> [PROBLEM TO WORK ON]:
Copy, from the data below, each line that has the word "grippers".

(INFORMATION PROVIDED Opens)

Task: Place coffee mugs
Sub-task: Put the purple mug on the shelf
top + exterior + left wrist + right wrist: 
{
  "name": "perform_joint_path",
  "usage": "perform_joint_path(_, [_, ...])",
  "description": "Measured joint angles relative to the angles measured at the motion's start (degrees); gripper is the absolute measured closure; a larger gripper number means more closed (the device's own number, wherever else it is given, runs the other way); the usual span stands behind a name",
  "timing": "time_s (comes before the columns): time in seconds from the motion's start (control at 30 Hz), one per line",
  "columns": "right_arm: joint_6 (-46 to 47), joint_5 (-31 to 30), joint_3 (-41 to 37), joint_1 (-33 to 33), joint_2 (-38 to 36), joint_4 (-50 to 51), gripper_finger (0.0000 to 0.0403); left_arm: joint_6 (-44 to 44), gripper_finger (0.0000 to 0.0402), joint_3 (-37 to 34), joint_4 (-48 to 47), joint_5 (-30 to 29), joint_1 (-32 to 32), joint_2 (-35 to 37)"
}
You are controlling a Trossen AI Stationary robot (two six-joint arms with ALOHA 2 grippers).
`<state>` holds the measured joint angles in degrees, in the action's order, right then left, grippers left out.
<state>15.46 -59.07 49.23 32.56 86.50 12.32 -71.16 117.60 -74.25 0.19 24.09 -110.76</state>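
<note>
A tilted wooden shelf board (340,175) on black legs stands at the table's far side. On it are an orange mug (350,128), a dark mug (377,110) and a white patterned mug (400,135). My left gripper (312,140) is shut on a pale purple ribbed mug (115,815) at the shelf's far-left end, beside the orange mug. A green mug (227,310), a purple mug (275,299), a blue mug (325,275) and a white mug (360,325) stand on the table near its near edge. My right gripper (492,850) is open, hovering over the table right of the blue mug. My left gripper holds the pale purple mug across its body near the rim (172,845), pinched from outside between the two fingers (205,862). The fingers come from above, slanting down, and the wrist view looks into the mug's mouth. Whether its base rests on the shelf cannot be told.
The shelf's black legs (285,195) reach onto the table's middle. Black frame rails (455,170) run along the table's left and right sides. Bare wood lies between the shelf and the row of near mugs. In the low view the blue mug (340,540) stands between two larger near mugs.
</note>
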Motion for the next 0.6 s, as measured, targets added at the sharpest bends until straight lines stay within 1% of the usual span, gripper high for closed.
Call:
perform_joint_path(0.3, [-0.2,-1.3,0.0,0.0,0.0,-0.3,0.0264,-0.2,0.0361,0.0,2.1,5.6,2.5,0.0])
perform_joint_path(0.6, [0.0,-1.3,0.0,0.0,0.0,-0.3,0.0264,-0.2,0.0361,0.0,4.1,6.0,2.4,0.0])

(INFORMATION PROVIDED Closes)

> [OUTPUT OF THE EXERCISE]:
You are controlling a Trossen AI Stationary robot (two six-joint arms with ALOHA 2 grippers).
`<state>` holds the measured joint angles in degrees, in the action's order, right then left, grippers left out.

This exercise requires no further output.